◆ REQUIRED WORK
Nothing in the data may be altered; the answer is a verbatim copy of it.

[[ MATERIAL PROVIDED, beginning ]]

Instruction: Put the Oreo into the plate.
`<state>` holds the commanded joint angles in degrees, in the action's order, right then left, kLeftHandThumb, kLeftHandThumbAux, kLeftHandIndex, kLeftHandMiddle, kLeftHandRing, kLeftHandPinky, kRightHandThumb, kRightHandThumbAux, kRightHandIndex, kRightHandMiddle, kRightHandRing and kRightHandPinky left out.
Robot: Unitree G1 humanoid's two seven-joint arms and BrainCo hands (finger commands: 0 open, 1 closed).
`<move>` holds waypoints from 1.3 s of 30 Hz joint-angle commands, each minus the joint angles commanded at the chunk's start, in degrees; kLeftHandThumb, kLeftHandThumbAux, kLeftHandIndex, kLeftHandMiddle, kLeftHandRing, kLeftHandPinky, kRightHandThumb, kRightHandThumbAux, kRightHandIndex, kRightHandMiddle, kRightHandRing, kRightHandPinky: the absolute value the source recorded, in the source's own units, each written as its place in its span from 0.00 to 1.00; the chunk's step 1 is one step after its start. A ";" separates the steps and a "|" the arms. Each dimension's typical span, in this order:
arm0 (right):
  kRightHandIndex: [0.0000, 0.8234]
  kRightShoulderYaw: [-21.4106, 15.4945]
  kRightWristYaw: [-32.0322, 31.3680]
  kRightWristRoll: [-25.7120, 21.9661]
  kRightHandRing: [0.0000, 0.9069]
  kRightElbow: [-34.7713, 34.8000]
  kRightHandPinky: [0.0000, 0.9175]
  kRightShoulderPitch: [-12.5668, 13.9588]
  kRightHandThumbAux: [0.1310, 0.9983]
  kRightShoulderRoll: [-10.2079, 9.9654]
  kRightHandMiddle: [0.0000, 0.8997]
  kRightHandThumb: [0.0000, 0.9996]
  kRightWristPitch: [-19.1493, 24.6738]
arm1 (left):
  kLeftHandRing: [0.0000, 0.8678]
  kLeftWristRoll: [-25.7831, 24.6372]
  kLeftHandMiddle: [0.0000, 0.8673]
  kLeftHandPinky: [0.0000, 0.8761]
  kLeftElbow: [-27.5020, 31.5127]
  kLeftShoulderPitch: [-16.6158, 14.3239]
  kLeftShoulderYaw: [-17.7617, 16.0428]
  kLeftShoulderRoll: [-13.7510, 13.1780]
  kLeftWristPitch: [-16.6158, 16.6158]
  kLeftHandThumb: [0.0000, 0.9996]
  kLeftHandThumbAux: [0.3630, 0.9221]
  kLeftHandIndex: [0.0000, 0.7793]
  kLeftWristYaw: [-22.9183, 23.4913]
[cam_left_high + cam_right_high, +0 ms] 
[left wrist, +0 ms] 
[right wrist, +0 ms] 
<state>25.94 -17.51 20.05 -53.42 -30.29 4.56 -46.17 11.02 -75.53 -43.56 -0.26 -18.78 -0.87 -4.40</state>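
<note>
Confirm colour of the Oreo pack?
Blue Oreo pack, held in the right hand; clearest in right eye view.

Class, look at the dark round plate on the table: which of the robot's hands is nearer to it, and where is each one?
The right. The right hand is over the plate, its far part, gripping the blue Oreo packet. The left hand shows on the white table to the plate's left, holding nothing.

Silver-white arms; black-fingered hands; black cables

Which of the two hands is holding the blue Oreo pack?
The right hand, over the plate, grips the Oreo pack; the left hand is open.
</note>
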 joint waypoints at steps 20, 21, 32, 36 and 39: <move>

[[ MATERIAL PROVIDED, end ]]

◆ TASK RESULT
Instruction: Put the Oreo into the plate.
`<state>` holds the commanded joint angles in degrees, in the action's order, right then left, kLeftHandThumb, kLeftHandThumbAux, kLeftHandIndex, kLeftHandMiddle, kLeftHandRing, kLeftHandPinky, kRightHandThumb, kRightHandThumbAux, kRightHandIndex, kRightHandMiddle, kRightHandRing and kRightHandPinky left out.
Robot: Unitree G1 humanoid's two seven-joint arms and BrainCo hands (finger commands: 0 open, 1 closed).
`<move>` holds waypoints from 1.3 s of 30 Hz joint-angle commands, each minus the joint angles commanded at the chunk's start, in degrees; kLeftHandThumb, kLeftHandThumbAux, kLeftHandIndex, kLeftHandMiddle, kLeftHandRing, kLeftHandPinky, kRightHandThumb, kRightHandThumbAux, kRightHandIndex, kRightHandMiddle, kRightHandRing, kRightHandPinky: the absolute value the source recorded, in the source's own units, each written as its place in its span from 0.00 to 1.00; the chunk's step 1 is one step after its start. A ";" separates the steps and a "|" the arms. Each dimension's typical span, in this order:
arm0 (right):
  kRightHandIndex: [0.0000, 0.8234]
  kRightShoulderYaw: [-21.4106, 15.4945]
  kRightWristYaw: [-32.0322, 31.3680]
  kRightWristRoll: [-25.7120, 21.9661]
  kRightHandRing: [0.0000, 0.9069]
  kRightElbow: [-34.7713, 34.8000]
  kRightHandPinky: [0.0000, 0.9175]
  kRightShoulderPitch: [-12.5668, 13.9588]
  kRightHandThumbAux: [0.1310, 0.9983]
  kRightShoulderRoll: [-10.2079, 9.9654]
  kRightHandMiddle: [0.0000, 0.8997]
  kRightHandThumb: [0.0000, 0.9996]
  kRightWristPitch: [-19.1493, 24.6738]
arm1 (left):
  kLeftHandRing: [0.0000, 0.8678]
  kLeftWristRoll: [-25.7831, 24.6372]
  kLeftHandMiddle: [0.0000, 0.8673]
  kLeftHandPinky: [0.0000, 0.8761]
  kLeftElbow: [-27.5020, 31.5127]
  kLeftShoulderPitch: [-16.6158, 14.3239]
  kLeftShoulderYaw: [-17.7617, 16.0428]
  kLeftShoulderRoll: [-13.7510, 13.1780]
  kLeftWristPitch: [-16.6158, 16.6158]
  kLeftHandThumb: [0.0000, 0.9996]
  kLeftHandThumbAux: [0.3630, 0.9221]
  kLeftHandIndex: [0.0000, 0.7793]
  kLeftWristYaw: [-22.9183, 23.4913]
[cam_left_high + cam_right_high, +0 ms] 
[left wrist, +0 ms] 
[right wrist, +0 ms] 
<state>25.94 -17.51 20.05 -53.42 -30.29 4.56 -46.17 11.02 -75.53 -43.56 -0.26 -18.78 -0.87 -4.40</state>
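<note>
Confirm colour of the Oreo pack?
Blue Oreo pack, held in the right hand; clearest in right eye view.

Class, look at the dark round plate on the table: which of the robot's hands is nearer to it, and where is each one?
The right. The right hand is over the plate, its far part, gripping the blue Oreo packet. The left hand shows on the white table to the plate's left, holding nothing.

Silver-white arms; black-fingered hands; black cables

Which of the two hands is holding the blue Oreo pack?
The right hand, over the plate, grips the Oreo pack; the left hand is open.
</note>
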 joint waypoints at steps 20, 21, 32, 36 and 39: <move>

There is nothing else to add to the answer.